Almost complete mammoth skeleton found on Michigan soy farm
The bones are said to have been found when farmer James Bristle and a friend were digging to place drainage tiles.
“Most of the mammoth finds in Michigan are not as complete as the remains uncovered by the University of Michigan team”, researcher Daniel Fisher commented on this chance discovery in an interview.
“It’s a pretty exciting day”, James Bollinger, an excavator and local resident who lent his services to the dig, told the Free Press Thursday.
“As best we’ve been able to interpret it, ancient humans living in these areas and subsisting on these kinds of animals, among others, would in many cases hunt these animals, in other cases perhaps scavenge carcasses of such animals”.
They called University of Michigan which sent a team of researchers on the location led by Dan Fisher, a professor at the University of Michigan and the director of the Museum of Paleontology.
Has something ancient been unearthed near Chelsea, Michigan?
Mammoths and mastodons, which are another elephant-like prehistoric creature, once roamed North America before disappearing about 11,700 years ago.
Its killing by humans explains parts of the mammoth that were missing – they were likely eaten, the expert said.
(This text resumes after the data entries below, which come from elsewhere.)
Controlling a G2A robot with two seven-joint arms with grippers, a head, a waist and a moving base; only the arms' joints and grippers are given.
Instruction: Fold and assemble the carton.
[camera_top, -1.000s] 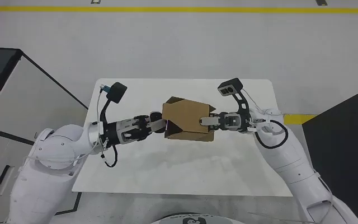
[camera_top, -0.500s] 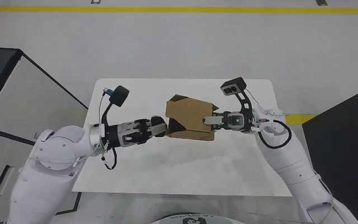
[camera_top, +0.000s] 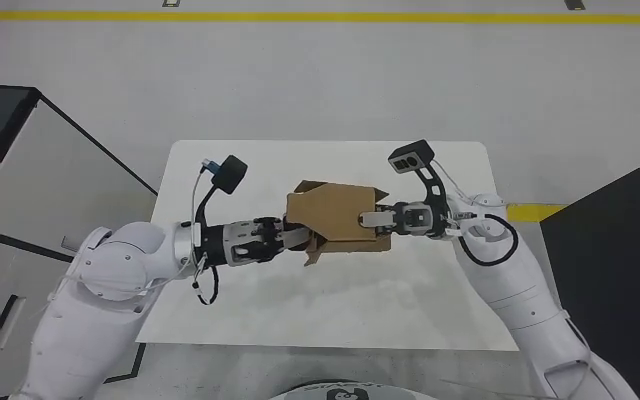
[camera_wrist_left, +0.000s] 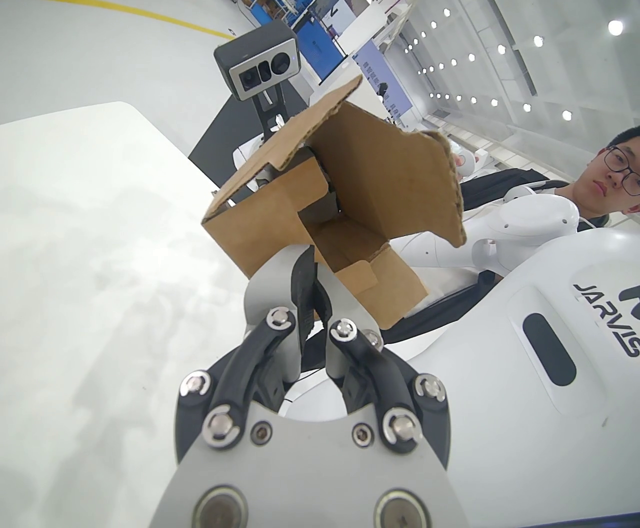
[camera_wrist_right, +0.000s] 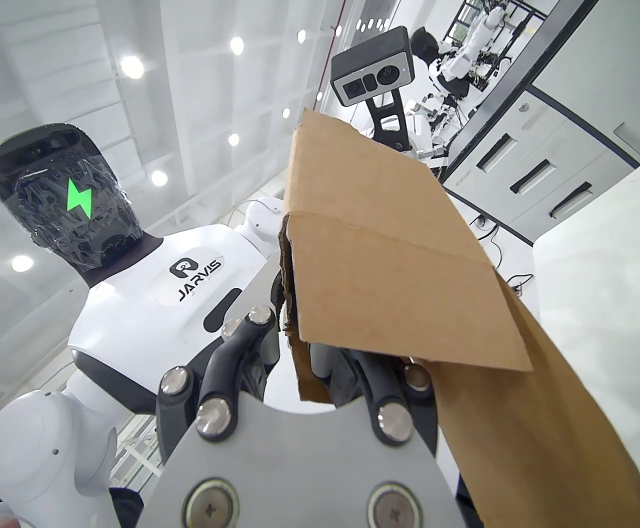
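Note:
The brown carton (camera_top: 335, 205) is held above the middle of the white table (camera_top: 400, 310), partly unfolded. One flap sticks out at its near-left corner. My left gripper (camera_top: 303, 237) is at that corner. In the left wrist view the carton (camera_wrist_left: 380, 175) gapes toward the camera and the left gripper (camera_wrist_left: 317, 270) looks shut on its lower edge. My right gripper (camera_top: 362, 217) lies over the carton's right side. In the right wrist view a carton (camera_wrist_right: 380, 270) wall passes between the right gripper (camera_wrist_right: 300, 320), which is shut on it.
A black-framed panel (camera_top: 60, 150) stands off the table's left side, and a dark block (camera_top: 600, 230) stands off its right. The table's near half (camera_top: 350, 320) and far edge (camera_top: 330, 150) are bare.
My left gripper has moved right along the carton's near-left corner. The carton has turned slightly, and a flap now hangs out at that corner. The right gripper has barely moved.

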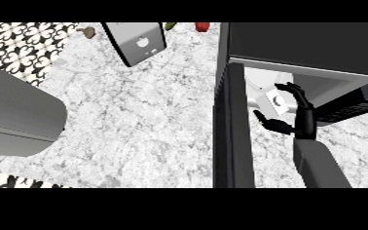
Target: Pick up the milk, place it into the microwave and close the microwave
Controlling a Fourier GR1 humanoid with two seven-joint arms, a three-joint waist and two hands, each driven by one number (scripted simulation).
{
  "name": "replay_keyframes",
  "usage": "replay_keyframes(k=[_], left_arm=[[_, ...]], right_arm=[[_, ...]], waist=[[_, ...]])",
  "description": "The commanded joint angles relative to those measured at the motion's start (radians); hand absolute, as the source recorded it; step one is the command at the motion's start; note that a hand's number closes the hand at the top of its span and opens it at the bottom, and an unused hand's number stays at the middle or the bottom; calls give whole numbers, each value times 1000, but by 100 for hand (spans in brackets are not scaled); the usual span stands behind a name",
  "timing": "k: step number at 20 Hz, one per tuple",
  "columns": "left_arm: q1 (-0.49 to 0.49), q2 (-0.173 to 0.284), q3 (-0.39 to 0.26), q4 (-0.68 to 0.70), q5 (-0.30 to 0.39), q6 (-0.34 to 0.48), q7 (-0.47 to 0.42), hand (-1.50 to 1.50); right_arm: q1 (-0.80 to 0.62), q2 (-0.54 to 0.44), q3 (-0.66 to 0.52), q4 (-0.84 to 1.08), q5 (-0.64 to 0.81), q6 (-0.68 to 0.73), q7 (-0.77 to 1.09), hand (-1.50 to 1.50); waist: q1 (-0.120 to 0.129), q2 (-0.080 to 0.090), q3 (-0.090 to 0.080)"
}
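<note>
Your right hand's fingers (296, 91) were curled over the top of the milk carton (277, 101), with the thumb (270, 123) hooked under its near side, so the right hand (300, 116) was grasping the milk. The carton was a small white box, tilted, and you held it at the mouth of the microwave (302, 46), just past the inner face of the open door. Whether it touched the microwave's floor you could not tell from the head view. Your grey forearm (320, 163) came up from the lower edge to the right of the door.

The microwave door (231, 126) stood wide open, seen edge-on as a tall dark slab running down the middle of the view. Your left hand did not show.

Farther out on the marbled bench (137, 117) lay a flat dark-framed tablet (135, 41) near the far edge. Beside it were a small brown thing (89, 31), a green thing (170, 26) and a red one (203, 27), too small to name. A grey rounded appliance (28, 114) filled the left edge.
</note>
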Motion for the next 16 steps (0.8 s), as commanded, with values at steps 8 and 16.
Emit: replay_keyframes(k=[8, 16], left_arm=[[-46, 25, -20, 19, 5, 4, 33, -150], [-77, 40, -36, 36, 3, 14, 62, -150]], right_arm=[[-257, -43, 87, 58, 105, -126, 292, -150], [-289, 11, 119, 16, 101, -210, 340, -150]], waist=[[73, 16, -4], [68, 10, -3]])
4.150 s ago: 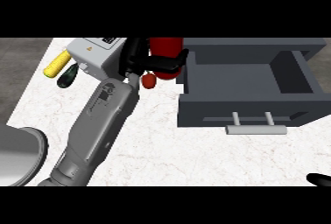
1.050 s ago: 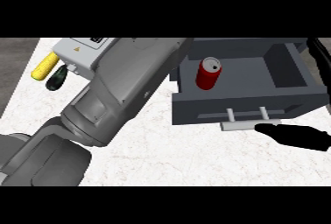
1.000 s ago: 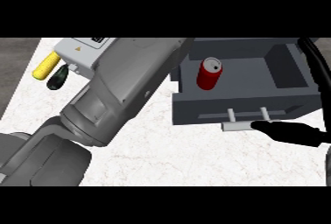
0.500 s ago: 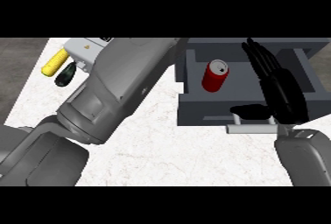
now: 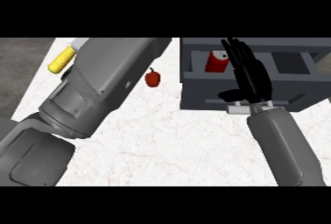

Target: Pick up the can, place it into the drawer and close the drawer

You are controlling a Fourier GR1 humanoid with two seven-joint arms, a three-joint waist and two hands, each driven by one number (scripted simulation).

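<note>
The red can lies inside the open grey drawer at the upper right of the head view, near its left wall. My right hand is open; its straight fingers stretch up over the drawer's inside just right of the can, without touching it. Its thumb rests on the drawer's front wall, just above the pale handle. My left forearm crosses the left side and leaves the view at the top, so the left hand is out of sight.
A small red pepper-like item lies on the white counter between my left forearm and the drawer. A yellow object sits at the counter's far left, behind the forearm. The counter's left edge runs beside dark floor.
My right hand has come up from the lower right onto the drawer's front, fingers over the inside. The can has stayed in the drawer. The red item now shows beside my left forearm.
</note>
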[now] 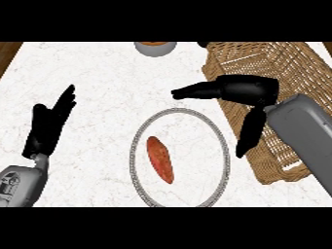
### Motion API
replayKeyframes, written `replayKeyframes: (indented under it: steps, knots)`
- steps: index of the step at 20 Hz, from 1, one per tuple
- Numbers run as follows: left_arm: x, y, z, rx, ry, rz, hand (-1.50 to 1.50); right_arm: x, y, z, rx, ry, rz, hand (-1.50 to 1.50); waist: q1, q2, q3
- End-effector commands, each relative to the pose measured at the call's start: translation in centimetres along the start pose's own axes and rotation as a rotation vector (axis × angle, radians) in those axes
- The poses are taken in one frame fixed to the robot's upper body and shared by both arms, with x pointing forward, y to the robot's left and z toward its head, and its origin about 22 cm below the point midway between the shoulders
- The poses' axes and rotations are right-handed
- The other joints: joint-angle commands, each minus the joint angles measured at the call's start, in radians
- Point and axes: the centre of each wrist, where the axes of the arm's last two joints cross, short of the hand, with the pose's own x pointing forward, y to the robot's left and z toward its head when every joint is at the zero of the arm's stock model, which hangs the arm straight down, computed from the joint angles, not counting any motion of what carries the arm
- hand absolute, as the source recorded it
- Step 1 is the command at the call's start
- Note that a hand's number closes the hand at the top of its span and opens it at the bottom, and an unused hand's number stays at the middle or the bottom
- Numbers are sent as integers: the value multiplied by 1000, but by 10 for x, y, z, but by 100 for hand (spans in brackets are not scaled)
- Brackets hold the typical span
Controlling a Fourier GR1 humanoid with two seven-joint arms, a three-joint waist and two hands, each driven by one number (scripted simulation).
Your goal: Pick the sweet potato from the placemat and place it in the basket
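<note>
Head view: white marble counter (89, 73), wood floor at corners. Grey bowl (155, 47) at 12 o'clock. Wicker basket (298, 68) at 2. Sweet potato (160, 159) on round placemat (215, 141), centre. Right hand (244, 90) above placemat rim, fingers spread, empty. Left hand (50, 124) at 9, fingers straight.

**Sweet potato on placemat, right hand above**

Seen on a white marble counter (89, 73): a round white placemat (141, 136) with grey rim, sweet potato (159, 159) lying on it, left of centre. Just right, a wicker basket (298, 63). Above the placemat's far edge, right hand (244, 90), fingers spread, holding nothing. At left, left hand (50, 124), open, fingers straight. At far edge, a bowl (155, 47), partly cut off.
</note>
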Motion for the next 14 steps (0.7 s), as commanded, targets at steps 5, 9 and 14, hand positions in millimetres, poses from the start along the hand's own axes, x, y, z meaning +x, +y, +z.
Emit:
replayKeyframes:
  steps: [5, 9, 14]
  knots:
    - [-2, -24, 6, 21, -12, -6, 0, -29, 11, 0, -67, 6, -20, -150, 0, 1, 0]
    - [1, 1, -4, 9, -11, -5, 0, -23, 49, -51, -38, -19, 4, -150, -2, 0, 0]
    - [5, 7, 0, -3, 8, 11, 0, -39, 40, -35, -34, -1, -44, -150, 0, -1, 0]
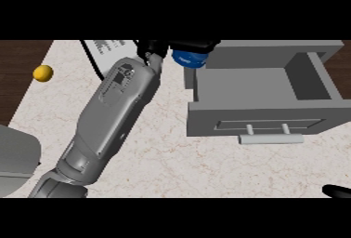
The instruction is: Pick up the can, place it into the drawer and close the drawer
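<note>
The left robot hand, fingers curled round the blue can, holds it at the far left corner of the open grey drawer above the tabletop, while only a fingertip of the right robot hand shows, its state unclear.

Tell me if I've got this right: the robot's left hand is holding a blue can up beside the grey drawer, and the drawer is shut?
Not quite. The head view shows the drawer pulled open, its inside bare. The rest holds: the left hand is curled round the blue can, up beside the drawer's far left corner.
</note>
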Robot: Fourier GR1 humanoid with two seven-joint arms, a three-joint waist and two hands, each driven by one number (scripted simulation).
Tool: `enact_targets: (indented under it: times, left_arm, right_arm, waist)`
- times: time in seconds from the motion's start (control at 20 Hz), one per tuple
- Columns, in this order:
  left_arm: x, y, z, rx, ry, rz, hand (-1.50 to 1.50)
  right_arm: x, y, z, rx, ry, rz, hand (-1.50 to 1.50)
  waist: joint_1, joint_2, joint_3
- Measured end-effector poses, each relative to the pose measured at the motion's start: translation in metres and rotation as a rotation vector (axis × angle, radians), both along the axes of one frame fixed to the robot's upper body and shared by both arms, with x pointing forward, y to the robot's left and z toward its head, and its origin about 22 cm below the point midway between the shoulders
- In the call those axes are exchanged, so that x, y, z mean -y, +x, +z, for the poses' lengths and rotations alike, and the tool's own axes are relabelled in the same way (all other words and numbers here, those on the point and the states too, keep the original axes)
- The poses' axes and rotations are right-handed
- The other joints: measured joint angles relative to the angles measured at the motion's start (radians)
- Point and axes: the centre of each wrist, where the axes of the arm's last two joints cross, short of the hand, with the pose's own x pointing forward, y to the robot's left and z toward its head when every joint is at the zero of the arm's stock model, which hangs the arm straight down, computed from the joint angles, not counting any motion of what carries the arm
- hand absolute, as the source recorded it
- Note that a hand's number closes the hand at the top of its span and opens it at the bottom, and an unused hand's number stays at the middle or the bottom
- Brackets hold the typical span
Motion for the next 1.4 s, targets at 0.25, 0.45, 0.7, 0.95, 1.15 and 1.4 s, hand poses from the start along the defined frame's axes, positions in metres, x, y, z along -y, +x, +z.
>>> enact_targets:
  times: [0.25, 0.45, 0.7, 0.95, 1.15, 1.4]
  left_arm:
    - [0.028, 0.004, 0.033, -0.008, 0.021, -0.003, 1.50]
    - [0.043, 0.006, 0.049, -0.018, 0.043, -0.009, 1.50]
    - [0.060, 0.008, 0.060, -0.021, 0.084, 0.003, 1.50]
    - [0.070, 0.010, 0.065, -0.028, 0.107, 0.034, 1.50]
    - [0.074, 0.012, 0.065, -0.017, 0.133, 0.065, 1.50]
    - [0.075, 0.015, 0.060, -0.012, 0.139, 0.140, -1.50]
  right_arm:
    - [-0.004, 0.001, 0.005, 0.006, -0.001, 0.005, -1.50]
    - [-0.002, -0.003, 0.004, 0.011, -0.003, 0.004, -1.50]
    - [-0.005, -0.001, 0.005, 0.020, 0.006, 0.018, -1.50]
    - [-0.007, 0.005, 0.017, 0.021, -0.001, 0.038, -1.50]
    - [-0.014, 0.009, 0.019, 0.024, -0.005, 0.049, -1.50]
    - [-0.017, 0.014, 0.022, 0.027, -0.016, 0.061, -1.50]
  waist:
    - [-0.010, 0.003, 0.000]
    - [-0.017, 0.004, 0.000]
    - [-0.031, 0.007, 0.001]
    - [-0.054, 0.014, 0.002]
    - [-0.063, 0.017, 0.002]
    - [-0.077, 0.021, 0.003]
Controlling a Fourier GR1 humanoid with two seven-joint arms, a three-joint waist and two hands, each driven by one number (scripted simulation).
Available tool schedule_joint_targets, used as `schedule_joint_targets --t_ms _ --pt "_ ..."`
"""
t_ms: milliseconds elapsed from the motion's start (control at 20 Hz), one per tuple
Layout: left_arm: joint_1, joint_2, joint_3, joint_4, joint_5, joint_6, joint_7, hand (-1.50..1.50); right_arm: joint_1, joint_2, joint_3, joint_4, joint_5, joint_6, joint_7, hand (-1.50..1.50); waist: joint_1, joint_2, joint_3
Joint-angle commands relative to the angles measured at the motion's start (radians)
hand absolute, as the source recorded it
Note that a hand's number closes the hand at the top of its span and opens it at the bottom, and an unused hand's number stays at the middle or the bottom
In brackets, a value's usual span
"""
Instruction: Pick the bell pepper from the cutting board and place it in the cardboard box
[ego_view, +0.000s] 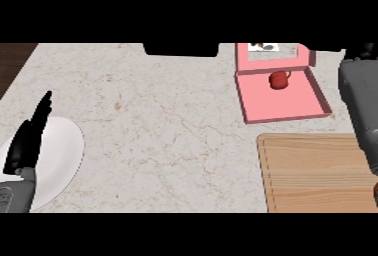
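Red pepper (279, 80) seen inside pink box (319, 97), left hand (28, 135) fingers straight over white plate (63, 155), right hand (367, 50) fingers hidden, cannot tell.

The bell pepper (279, 80) is red, small and rounded, with a short stub at its upper right. It lies inside the cardboard box (318, 95), in the upper half of the tray, upper right of the frame. The box is pink (inner floor and walls alike), shallow, open, its lid flap raised at the far side. The cutting board (314, 172) is light wood, at lower right, just below the box.
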Motion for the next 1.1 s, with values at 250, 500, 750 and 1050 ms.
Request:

Heavy boulders have been found near mammoth bones before, and researchers believe they were used to weigh down the heavy animals they could be covered by water. The remains found included its skull, jaw, vertebrae, and ribs. Study of the bones may shed light on when humans arrived in the Americas, a topic of debate among archaeologists.
“We knew it was something that was out of the norm”, Bristle told Ann Arbor News.
“My grandson came over to look at it, he’s five years old”, Bristle told the Ann Arbor News. “He was in awe”, Bristle said.
The next step is to have the remains cleaned and dried for further analysis, but as of now Bristle is the owner of the mammoth bones until he approves that they can be donated to science. After the bones were recovered, the pit was refilled.